Directions:
Would you reproduce the data below exactly, please, leaving out its images?

--- Given material Enclosed Below ---

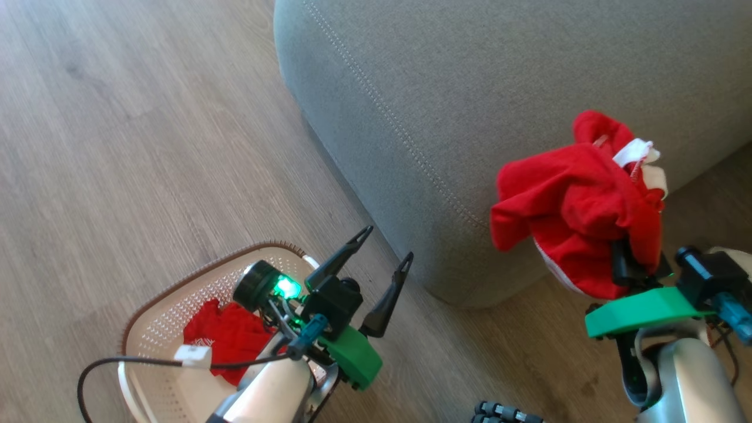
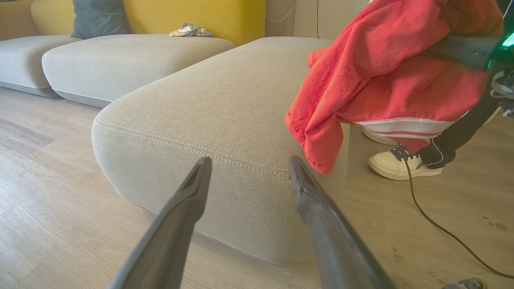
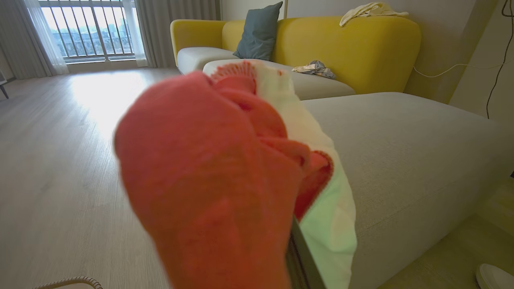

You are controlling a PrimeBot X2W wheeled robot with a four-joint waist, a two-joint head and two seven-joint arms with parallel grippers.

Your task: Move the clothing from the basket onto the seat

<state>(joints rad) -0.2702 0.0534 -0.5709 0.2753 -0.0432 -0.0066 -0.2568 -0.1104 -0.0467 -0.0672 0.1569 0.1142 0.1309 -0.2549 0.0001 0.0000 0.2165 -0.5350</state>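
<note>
Head view: the cream perforated plastic basket (image 1: 170,317) holds one red printed garment (image 1: 228,333); left gripper (image 1: 388,242) spread empty, right gripper (image 1: 630,265) clamping a red-and-white garment (image 1: 576,200).

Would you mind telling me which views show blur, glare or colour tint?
Right wrist view: the red garment sits close to the lens and blurred, its white part tinted green; window light washes out the floor. Left wrist view: the left claw looks soft near the bottom edge. Head view: evenly lit, with a green lamp flaring.
</note>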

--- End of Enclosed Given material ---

Written solution:
You are controlling a PrimeBot X2W wheeled robot with a four-joint waist, a two-joint head and two seven-joint arms with parallel grippers.

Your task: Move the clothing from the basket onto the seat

<state>(joints rad) -0.2702 0.0534 -0.5709 0.2753 -0.0432 -0.0066 -0.2568 -0.1104 -0.0467 -0.0672 0.1569 0.1142 0.1309 -0.2549 0.0001 0.0000 0.2165 -0.5350</state>
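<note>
Head view: the cream perforated plastic basket (image 1: 170,317) holds one red printed garment (image 1: 228,333); left gripper (image 1: 388,242) spread empty, right gripper (image 1: 630,265) clamping a red-and-white garment (image 1: 576,200).

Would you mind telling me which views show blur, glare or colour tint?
Right wrist view: the red garment sits close to the lens and blurred, its white part tinted green; window light washes out the floor. Left wrist view: the left claw looks soft near the bottom edge. Head view: evenly lit, with a green lamp flaring.
</note>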

No more work is needed for this exercise.